A circulação cardíaca do porco é a que se aproxima mais da humana, na anatomia coronária, tamanho, estrutura e distribuição dos vasos, sendo a sua dominância maioritariamente direita e a circulação colateral igualmente mínima 355. O tecido de condução cardíaco também é muito semelhante e a própria razão entre o tamanho do coração e a superfície corporal são idênticas, se considerarmos os animais com cerca de 30 kg 356,357. Também

na perspetiva do seu metabolismo cardíaco o porco assemelha-se ao ser humano, dependendo sobretudo de ácidos gordos não esterificados para a produção de energia em condições de normalidade 357.

As dificuldades em trabalhar com o modelo suíno passam pela sua elevada suscetibilidade para hipertermia maligna durante a indução anestésica, algo que experienciámos durante os trabalhos que conduziram a esta tese, pelo baixo limiar disrítmico durante a manipulação das coronárias e pelo seu rápido crescimento, se existir a necessidade de um seguimento prolongado dos animais.
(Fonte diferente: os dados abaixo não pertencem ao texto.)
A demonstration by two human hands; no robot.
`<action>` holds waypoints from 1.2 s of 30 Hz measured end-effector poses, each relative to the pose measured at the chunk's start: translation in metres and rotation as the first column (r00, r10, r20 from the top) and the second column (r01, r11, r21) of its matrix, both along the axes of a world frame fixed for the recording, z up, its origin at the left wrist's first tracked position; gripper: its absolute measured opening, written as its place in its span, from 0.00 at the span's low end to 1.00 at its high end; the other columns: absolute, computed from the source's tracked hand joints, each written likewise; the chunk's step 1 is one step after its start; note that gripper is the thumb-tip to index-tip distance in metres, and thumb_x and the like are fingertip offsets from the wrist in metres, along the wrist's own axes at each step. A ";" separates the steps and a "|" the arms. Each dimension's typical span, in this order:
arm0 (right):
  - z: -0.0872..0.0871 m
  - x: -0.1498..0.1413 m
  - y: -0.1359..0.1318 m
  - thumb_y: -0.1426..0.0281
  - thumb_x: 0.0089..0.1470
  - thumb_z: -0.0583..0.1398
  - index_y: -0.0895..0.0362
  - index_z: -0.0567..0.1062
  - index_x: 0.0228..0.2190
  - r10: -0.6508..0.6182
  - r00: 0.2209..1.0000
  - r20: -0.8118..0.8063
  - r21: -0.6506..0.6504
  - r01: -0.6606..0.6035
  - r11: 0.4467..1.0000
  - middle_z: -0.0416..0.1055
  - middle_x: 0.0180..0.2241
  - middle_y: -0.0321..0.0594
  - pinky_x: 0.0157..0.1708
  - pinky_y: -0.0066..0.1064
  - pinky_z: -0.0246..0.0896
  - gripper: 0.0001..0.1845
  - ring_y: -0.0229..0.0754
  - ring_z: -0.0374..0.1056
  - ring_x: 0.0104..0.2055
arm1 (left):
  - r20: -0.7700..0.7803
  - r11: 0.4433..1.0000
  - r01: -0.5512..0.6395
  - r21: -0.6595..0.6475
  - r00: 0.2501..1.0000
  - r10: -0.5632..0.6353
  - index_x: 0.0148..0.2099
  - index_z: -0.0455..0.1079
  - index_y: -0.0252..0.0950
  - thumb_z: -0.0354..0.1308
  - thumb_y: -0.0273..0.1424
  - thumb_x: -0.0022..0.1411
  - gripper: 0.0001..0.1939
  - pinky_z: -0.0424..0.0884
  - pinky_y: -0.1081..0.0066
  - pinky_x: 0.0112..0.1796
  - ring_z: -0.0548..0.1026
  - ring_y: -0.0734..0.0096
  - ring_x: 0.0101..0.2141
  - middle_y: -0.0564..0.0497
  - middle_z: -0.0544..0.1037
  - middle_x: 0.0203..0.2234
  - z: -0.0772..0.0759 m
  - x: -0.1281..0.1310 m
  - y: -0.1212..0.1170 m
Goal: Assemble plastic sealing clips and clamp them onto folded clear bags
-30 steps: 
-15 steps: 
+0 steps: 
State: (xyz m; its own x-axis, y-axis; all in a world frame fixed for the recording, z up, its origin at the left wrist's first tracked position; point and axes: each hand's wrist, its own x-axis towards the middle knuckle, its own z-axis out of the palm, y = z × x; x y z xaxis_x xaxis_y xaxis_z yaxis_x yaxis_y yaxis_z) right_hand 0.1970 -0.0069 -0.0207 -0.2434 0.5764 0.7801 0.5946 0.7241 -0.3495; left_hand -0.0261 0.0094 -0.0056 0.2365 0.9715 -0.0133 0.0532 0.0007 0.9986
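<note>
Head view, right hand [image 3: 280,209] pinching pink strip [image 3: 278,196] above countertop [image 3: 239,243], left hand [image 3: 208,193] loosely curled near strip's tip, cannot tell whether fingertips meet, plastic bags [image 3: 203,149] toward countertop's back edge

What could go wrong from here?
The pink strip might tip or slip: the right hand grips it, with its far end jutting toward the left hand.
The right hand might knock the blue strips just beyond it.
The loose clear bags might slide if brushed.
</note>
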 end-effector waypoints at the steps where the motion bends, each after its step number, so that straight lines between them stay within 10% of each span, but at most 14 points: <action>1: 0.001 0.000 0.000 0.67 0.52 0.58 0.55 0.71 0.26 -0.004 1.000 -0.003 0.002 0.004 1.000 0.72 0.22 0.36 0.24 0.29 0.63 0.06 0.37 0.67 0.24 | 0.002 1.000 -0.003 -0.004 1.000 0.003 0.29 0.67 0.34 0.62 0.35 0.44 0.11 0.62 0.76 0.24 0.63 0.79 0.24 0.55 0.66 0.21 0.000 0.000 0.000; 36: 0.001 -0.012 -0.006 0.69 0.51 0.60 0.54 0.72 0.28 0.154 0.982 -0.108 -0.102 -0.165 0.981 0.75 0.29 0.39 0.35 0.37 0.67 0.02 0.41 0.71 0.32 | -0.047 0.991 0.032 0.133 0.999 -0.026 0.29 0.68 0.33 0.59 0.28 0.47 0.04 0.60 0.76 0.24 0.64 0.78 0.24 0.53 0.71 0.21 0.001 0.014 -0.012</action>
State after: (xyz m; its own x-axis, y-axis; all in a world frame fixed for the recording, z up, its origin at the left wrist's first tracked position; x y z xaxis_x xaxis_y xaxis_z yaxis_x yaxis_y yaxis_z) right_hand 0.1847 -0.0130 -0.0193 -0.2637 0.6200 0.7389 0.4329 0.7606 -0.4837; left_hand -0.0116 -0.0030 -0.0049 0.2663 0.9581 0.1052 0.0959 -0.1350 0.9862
Algumas destas limitações foram ultrapassadas com o desenvolvimento do mini-porco, cuja utilização em investigação é cada vez mais frequente 358.

Ao contrário dos animais de pequeno porte, os animais de maiores dimensões permitem a avaliação do número de células a transplantar, do volume e velocidade da sua administração e da melhor forma e local de entrega. A possibilidade de transportar as técnicas e a tecnologia de intervenção coronária para o laboratório permitem também uma aproximação à realidade clínica, impossível com animais de pequenas dimensões.